Editorially, the Trib has been rock solid Republican for more than a generation — endorsing every Republican candidate for president since 1968. This year, however, the Trib did not endorse the Republican incumbent, President George W. Bush. In fact, it endorsed nobody.

It’s obviously a function of an editorial transfusion — new blood in at publisher, editor and editorial page editor. It’s also a function of an editorial board apparently as polarized as the electorate at large. Moreover, the president hardly helped himself with those who look at fiscal policy and the size of government as conservative litmus tests. And the mess that is Iraq easily transcends any traditional ideology.

As for the widespread publicity per se, it’s the most national notice for the Trib since, well, a certain editorial was written and sent to press before the outcome of a certain hockey game barely four months ago.

At the very least, the Trib has been on the wrong side of a basic newspaper tenet. Report –and analyze — the news — don’t make it. Only tribulation can result.

Cuban Summit Summary

Tampa’s recently concluded Cuba Summit was a graphic reminder that there are good, principled people on both sides of the emotion-drenched issue of America’s relationship with the government of Fidel Castro. It’s appropriate to remember that until you’ve actually walked in the shoes of those who have directly suffered at the hands of the Castro regime — from expropriations to executions — you might want to err on the side of empathy.

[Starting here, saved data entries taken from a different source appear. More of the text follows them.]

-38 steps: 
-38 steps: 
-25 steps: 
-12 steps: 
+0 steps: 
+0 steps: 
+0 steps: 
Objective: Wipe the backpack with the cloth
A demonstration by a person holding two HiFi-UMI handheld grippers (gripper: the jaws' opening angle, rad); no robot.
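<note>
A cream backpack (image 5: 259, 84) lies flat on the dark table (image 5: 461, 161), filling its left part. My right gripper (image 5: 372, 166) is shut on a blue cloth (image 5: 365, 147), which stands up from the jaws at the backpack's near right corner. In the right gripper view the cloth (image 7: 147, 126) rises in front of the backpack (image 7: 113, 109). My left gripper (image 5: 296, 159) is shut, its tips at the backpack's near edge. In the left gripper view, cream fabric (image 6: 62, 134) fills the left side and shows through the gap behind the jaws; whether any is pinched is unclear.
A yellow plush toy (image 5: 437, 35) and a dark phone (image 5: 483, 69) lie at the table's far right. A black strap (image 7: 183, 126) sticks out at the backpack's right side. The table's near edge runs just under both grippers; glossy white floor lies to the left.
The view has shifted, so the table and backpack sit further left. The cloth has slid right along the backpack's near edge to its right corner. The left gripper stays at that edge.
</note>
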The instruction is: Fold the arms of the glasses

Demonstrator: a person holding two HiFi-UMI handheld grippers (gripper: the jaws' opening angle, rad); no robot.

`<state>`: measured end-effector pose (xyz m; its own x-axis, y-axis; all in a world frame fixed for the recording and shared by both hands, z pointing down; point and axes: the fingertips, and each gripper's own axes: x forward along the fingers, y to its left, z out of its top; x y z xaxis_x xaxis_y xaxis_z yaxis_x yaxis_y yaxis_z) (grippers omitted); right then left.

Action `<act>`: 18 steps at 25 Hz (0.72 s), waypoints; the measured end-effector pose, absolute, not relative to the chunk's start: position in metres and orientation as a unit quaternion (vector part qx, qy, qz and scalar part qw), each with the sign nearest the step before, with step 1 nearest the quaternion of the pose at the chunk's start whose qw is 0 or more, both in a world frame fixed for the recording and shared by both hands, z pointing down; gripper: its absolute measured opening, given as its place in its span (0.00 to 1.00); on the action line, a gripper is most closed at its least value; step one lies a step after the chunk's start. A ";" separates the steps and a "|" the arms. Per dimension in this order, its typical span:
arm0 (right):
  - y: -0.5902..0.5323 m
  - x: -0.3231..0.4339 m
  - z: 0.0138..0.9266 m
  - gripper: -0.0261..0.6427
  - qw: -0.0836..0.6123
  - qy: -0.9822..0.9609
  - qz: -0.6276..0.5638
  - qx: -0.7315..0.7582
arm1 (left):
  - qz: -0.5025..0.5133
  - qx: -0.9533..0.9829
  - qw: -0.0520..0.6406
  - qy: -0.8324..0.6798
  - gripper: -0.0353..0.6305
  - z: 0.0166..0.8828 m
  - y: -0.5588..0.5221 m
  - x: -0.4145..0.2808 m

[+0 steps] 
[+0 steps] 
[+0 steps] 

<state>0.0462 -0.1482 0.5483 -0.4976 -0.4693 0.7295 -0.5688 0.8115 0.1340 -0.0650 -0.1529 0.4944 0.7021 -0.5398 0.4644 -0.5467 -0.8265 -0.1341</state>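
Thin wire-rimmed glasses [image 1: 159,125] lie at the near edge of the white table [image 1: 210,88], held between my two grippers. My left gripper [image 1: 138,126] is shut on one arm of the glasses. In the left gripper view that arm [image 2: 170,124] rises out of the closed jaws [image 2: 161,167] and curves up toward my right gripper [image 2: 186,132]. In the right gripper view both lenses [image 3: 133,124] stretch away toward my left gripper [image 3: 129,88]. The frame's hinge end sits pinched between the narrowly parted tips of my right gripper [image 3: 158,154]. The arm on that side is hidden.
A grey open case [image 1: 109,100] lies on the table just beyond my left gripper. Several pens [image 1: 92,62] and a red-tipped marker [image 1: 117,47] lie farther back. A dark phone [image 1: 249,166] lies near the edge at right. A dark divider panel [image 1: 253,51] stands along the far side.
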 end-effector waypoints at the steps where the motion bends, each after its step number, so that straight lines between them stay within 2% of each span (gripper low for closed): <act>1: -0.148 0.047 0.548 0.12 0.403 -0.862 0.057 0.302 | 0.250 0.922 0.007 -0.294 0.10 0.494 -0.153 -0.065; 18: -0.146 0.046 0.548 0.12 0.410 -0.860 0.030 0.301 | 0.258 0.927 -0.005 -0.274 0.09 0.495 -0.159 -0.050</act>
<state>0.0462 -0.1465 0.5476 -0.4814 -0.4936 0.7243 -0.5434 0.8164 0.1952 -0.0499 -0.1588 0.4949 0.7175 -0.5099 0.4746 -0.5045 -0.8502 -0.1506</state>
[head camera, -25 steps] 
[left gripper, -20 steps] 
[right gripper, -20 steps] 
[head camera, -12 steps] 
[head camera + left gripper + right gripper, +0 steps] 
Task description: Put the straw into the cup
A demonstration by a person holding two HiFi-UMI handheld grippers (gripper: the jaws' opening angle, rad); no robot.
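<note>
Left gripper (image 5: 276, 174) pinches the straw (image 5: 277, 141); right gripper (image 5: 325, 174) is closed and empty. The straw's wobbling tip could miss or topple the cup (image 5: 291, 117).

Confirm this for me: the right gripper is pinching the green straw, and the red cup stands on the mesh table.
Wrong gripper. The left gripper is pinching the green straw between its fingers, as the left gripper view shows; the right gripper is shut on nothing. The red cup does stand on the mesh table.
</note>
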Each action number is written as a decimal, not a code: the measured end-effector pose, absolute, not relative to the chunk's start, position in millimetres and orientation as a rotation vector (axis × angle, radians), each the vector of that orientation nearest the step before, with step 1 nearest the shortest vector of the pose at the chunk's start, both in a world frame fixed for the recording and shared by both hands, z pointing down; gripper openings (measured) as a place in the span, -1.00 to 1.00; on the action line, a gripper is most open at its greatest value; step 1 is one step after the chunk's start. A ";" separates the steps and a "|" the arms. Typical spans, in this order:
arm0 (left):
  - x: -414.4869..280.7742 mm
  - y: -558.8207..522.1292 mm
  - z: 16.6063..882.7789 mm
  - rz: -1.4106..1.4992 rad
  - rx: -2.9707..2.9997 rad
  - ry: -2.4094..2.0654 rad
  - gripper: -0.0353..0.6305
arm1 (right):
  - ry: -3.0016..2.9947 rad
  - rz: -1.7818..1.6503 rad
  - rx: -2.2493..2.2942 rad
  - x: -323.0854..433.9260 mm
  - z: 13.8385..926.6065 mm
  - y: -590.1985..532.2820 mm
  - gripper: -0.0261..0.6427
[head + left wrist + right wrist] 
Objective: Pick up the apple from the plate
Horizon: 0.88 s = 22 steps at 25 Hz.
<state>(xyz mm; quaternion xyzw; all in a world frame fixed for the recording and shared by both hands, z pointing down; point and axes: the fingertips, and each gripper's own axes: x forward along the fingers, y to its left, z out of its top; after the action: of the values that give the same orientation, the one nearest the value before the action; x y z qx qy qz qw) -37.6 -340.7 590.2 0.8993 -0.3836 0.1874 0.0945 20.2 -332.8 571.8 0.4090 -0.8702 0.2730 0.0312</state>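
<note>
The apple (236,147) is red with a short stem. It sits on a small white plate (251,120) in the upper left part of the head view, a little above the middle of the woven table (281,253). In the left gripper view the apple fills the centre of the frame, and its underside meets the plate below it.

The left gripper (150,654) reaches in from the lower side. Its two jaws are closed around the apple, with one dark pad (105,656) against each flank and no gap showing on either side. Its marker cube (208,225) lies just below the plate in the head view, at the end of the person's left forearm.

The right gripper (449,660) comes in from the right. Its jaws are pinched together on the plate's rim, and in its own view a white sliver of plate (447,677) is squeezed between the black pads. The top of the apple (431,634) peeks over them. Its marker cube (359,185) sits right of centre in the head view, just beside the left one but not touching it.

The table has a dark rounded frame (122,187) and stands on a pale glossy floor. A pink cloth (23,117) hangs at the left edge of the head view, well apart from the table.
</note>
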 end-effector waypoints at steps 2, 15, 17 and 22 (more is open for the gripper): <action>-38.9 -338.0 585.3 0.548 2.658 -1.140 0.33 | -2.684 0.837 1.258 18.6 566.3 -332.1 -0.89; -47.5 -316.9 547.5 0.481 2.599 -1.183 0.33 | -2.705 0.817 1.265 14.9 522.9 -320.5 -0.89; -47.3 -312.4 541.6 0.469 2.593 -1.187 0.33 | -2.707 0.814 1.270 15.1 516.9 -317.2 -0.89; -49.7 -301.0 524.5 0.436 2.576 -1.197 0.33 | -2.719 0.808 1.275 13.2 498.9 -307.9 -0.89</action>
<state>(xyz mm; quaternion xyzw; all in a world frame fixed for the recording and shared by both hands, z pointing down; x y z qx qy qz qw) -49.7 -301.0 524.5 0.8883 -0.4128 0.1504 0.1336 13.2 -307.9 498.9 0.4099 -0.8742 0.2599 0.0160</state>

Having said that, there is also the hypocritical, politically self-aggrandizing, disproportionately powerful, South Florida-based Cuban-American lobby. In complicity with every administration since John Kennedy’s, this veto-wielding element shares blame for the continuance of this country’s failed, counterproductive Cuban policy that negatively impacts Cuban citizens, U.S business interests and America’s global image. That much hasn’t changed.